• _Exercise requirements_
For the listing below, return the line containing "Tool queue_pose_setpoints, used", the line containing "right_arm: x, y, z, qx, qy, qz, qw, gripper", and all lines in between, exactly as written and nothing else.

────

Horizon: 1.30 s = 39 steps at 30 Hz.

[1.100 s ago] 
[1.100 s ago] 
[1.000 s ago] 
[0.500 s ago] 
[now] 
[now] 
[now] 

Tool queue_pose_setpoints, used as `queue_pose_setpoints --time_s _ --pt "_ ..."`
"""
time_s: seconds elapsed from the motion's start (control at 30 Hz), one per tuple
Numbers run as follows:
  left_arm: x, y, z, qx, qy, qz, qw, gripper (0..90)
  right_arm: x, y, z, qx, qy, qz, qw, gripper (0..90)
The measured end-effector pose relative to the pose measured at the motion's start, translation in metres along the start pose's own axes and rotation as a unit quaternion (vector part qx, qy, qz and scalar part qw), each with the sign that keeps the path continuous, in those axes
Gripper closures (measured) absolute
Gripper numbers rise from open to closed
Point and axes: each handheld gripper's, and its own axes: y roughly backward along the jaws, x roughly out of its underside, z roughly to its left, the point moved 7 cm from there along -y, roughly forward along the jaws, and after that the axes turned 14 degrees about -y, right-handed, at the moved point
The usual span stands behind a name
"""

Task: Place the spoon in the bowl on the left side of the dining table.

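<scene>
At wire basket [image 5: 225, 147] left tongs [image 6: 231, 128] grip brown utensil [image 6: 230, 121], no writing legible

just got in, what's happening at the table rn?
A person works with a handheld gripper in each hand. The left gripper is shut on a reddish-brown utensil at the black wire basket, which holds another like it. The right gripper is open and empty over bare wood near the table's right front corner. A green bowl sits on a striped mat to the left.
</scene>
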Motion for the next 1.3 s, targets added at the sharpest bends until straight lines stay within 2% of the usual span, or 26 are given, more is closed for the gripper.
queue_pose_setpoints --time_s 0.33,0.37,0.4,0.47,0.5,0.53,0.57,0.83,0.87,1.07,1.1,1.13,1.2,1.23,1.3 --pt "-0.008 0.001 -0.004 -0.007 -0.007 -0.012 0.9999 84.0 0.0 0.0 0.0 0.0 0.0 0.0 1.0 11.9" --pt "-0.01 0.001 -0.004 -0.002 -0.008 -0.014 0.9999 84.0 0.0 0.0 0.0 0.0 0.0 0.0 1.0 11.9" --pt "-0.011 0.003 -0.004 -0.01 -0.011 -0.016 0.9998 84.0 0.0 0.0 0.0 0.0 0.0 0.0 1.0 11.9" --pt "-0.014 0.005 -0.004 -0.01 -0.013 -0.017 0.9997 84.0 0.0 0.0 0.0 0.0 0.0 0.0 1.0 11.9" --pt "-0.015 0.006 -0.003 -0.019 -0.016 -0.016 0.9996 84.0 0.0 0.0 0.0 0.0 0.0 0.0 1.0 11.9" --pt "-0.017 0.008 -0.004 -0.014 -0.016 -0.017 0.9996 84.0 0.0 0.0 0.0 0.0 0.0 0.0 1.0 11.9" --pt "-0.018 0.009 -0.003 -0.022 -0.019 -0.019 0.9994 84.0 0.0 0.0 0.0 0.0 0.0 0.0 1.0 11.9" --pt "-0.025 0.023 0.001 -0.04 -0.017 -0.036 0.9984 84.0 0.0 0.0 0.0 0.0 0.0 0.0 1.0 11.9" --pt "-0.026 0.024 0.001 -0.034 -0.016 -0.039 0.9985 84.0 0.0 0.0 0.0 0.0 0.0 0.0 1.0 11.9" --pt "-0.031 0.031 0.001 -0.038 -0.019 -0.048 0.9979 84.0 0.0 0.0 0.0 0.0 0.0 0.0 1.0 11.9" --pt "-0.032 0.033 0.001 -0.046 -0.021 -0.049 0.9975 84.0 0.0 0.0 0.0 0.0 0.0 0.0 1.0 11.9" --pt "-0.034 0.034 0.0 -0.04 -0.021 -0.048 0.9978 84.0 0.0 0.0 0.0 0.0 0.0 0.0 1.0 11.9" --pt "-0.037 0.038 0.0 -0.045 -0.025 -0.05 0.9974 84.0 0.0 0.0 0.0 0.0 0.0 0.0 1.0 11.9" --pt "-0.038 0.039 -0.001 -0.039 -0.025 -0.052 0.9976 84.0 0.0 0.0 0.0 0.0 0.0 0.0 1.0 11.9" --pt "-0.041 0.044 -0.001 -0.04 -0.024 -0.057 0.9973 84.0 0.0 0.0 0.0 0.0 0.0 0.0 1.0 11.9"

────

• _Response to this task_
Tool queue_pose_setpoints, used as `queue_pose_setpoints --time_s _ --pt "_ ..."`
"""
time_s: seconds elapsed from the motion's start (control at 30 Hz), one per tuple
Numbers run as follows:
  left_arm: x, y, z, qx, qy, qz, qw, gripper (0..90)
  right_arm: x, y, z, qx, qy, qz, qw, gripper (0..90)

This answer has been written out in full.